Pour Violland, s'associer à cet hommage aurait été un affront à toutes les victimes de violence. "Je ne peux pas rester silencieuse face à l'indifférence persistante", a-t-elle déclaré. Son refus de participer à l'hommage reflète une volonté profonde de rappeler que chaque vie perdue dans des circonstances violentes mérite une attention égale.
Ce geste soulève des questions sur la manière dont l'Assemblée nationale gère des sujets sensibles. Les derniers événements ont meurtri les discussions sur la sécurité et la protection des plus vulnérables. Violland a affirmé que sa position ne visait pas à dévaloriser la vie de Quentin Deranque, mais plutôt à mettre en lumière une situation alarmante qui trop souvent passe inaperçue.
D'autres voix, comme celles d'organisations de défense des droits des femmes, soutiennent son geste en soulignant que le combat contre toutes les formes de violence doit être une priorité indiscutable.

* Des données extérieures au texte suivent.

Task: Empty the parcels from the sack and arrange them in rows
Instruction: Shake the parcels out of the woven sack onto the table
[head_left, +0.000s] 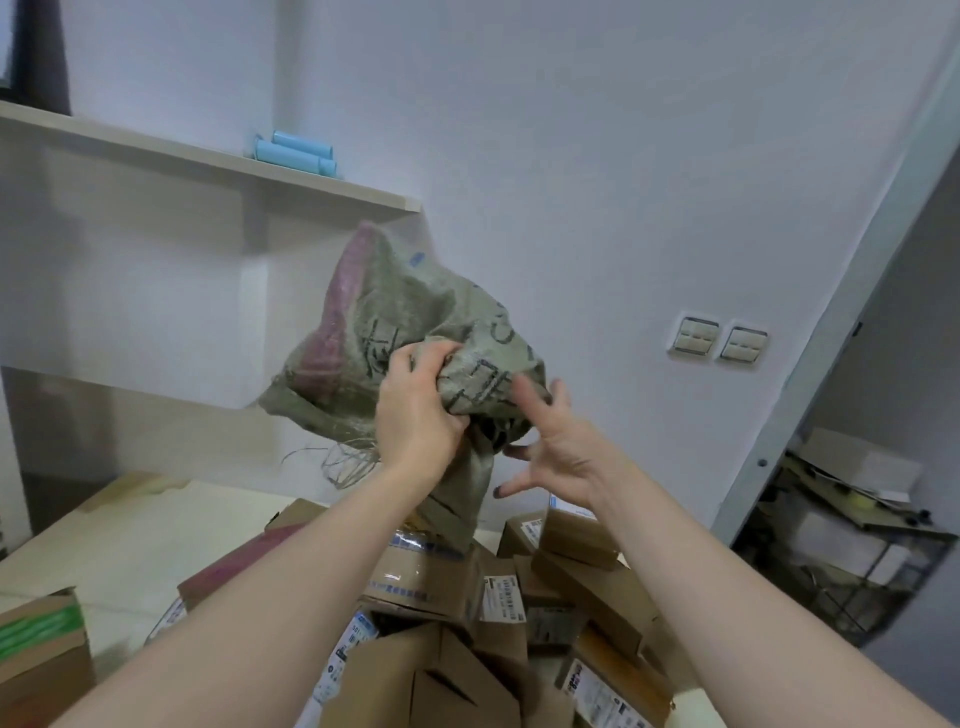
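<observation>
A grey-green woven sack with a pink stripe and black lettering is bunched up in the air above the table. My left hand grips a fold of it in a fist. My right hand hovers just right of the sack with fingers spread, fingertips near the cloth, holding nothing. Below both arms lies a loose heap of brown cardboard parcels with white labels, tumbled at odd angles. A tail of the sack hangs down onto the heap.
The pale table carries a green-taped box at the left edge. A wall shelf holds blue rolls. Light switches sit on the wall; a cluttered wire rack stands beyond a doorway at right.
</observation>
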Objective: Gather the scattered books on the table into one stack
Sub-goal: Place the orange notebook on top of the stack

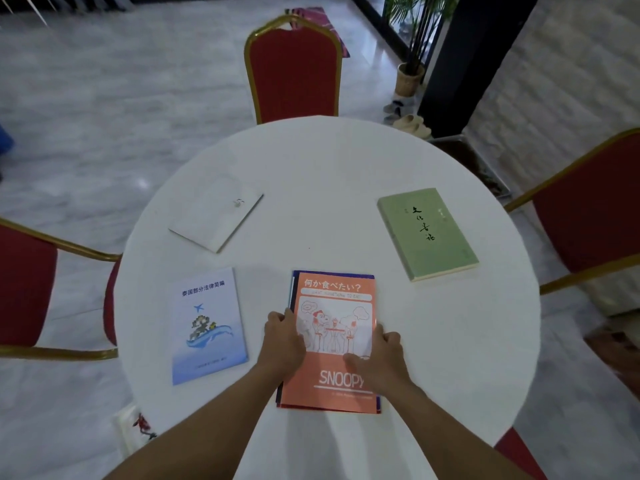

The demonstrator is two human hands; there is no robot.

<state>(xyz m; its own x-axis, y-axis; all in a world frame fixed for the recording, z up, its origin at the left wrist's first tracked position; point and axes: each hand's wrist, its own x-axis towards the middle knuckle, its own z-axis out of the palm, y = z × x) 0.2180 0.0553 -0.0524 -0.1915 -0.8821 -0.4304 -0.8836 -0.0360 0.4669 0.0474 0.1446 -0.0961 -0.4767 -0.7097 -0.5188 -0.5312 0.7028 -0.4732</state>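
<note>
An orange Snoopy book (334, 299) tops a small stack near the front of the round white table (329, 157); dark blue and red edges of books under it show at its left and bottom sides. My left hand (282, 336) grips the stack's left edge. On the right edge rests my right hand (379, 358), its thumb on the cover. A pale blue book (207, 323) lies just left of the stack. A white book (216, 213) lies at the back left, and a green book (427, 233) at the back right.
Red chairs with gold frames stand around the table: one at the far side (292, 71), one at the left (26, 285), one at the right (588, 209). A white object with a red figure (133, 427) lies on the floor at the lower left.
</note>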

À l'heure où la France continue d'enregistrer un nombre alarmant de violences domestiques, le témoignage de députés comme Violland pourrait encourager un changement de mentalité au plus haut niveau de l'État.
Un hommage qui, loin de rassembler, a révélé des fractures dans la perception des violences en France, et souligne la nécessité d'une réflexion collective sur les valeurs que notre société souhaite promouvoir.